Since, the higher order of Markov chain models is found to be optimum for the light sleep stages, indicating that the results may provide evidence that the higher the order of the chain, the greater the persistence of the apnea (no apnea) events especially for subject 9 and 10. Moreover, for the apnea event for the third order of Markov chain model is found to be the most appropriate order in most subjects regardless of sleep period and sleep stages.
Further analysis could be carried out by including other covariates so that many valuable information could be found and more prediction can be made to understand the behavior of apnea.
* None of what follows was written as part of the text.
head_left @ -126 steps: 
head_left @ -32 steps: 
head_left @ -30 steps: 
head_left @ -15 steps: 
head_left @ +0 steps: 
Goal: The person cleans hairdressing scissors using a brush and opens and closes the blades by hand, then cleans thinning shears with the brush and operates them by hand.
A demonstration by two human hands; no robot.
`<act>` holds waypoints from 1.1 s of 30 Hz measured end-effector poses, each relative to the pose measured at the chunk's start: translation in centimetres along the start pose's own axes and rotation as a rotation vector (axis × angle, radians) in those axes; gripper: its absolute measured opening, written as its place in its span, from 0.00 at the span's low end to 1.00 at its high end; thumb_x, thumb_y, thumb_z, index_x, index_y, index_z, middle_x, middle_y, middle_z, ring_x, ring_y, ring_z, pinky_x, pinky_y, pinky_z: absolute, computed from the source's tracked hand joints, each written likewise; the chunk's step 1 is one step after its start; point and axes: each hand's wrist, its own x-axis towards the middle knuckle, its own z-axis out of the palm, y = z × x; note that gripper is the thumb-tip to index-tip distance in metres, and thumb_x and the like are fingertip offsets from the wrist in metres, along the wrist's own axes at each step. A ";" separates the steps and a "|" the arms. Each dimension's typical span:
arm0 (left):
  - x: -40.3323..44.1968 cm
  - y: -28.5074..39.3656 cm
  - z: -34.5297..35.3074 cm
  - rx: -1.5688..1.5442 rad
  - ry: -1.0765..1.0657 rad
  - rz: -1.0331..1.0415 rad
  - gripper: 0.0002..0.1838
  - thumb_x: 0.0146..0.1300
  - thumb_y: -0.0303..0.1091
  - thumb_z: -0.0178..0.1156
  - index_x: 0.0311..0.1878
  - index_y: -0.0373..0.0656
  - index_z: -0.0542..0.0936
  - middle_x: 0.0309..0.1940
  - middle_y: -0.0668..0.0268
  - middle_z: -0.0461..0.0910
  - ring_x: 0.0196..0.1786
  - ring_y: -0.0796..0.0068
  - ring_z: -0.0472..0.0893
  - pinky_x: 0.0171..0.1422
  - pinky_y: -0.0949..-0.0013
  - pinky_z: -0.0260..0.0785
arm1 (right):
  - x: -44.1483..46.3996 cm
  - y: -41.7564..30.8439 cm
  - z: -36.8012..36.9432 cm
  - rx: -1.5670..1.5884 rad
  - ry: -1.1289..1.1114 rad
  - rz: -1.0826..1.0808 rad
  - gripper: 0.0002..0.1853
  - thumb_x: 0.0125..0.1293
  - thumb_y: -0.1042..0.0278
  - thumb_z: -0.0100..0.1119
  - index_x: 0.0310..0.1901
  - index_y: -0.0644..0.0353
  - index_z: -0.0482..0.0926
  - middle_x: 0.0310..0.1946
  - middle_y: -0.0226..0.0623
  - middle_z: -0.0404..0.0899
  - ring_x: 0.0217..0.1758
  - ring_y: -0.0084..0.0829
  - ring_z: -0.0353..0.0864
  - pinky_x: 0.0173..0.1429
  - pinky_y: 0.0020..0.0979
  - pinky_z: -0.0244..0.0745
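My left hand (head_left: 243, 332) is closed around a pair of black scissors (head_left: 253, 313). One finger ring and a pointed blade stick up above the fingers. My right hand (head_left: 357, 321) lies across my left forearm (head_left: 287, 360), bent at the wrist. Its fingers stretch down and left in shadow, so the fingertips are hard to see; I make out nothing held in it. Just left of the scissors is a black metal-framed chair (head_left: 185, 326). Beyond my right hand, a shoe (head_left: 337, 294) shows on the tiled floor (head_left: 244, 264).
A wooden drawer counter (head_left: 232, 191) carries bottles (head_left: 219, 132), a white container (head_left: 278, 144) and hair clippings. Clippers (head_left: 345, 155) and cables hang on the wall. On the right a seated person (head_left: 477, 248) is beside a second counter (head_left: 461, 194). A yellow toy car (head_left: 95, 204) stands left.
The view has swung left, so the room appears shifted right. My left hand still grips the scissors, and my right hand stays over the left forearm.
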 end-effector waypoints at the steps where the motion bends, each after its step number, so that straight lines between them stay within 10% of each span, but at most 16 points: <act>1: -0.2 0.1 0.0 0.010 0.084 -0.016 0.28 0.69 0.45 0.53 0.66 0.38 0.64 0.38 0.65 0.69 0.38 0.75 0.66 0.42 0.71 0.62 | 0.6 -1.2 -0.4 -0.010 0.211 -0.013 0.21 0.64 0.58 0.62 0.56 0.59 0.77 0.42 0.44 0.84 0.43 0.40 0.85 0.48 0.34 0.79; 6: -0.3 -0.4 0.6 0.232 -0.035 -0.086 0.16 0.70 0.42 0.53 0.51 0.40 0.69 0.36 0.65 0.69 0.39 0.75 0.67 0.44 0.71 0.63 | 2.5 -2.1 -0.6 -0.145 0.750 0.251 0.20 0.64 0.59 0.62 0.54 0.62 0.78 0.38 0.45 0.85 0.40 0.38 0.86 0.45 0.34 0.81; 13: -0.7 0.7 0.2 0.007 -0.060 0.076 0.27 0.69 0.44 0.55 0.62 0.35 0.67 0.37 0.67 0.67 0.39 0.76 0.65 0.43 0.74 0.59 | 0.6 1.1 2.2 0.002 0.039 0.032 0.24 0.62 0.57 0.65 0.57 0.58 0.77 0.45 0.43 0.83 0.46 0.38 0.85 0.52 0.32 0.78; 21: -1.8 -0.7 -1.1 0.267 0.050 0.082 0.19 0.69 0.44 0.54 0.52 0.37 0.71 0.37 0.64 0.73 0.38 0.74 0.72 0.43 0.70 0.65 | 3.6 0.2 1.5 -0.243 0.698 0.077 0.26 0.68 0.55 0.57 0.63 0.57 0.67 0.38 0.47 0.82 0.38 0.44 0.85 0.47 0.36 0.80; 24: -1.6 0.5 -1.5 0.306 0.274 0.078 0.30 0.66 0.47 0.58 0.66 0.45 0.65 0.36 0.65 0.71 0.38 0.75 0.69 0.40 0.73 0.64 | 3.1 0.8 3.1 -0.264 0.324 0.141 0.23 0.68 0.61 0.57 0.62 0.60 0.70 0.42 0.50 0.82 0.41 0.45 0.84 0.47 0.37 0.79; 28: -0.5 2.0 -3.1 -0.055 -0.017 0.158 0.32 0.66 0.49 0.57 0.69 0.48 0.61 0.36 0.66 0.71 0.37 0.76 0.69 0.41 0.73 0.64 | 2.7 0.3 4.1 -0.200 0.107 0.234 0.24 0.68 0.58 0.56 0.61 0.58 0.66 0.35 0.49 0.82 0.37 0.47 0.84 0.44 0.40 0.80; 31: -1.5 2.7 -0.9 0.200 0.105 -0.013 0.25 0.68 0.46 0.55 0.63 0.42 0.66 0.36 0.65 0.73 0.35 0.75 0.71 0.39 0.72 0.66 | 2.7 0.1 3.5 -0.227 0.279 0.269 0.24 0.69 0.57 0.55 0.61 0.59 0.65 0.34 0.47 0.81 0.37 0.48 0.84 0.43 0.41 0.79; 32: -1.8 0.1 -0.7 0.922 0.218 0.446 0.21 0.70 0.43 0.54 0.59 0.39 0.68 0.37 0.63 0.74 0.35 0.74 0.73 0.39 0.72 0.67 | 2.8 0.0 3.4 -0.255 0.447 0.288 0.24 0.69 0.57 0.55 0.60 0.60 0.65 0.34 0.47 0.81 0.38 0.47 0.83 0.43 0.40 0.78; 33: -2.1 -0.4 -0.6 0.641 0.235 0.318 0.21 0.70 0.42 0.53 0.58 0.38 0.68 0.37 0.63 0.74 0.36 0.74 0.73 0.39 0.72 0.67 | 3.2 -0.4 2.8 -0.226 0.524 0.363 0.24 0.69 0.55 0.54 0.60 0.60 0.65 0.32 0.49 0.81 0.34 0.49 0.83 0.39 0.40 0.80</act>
In the future, it is suggested that the most appropriate probability models by comparing various orders of Markov model with the Bayesian model in representing the severity of apnea by considering the proportions of apnea events for each subject and other severity index such as Apnea-Hypopnea Index (AHI) and Respiratory Disturbance Index (RDI).
Generally the stationary pattern of apnea and non stationary pattern of apnea are difference among subject between sleep stages. This may be due to the health status of the subject. In addition (Bardwell et al., 1999; Guillenimault et al., 2000) found that the occurrence of apnea may be severe among subject that has depression, anger, anxiety and mood disturbance.
ACKNOWLEDGMENT
The authors like to express appreciation to Unit Penerbitan, Gugusan Kesihatan, Universiti Kebangsaan Malaysia for their financial support.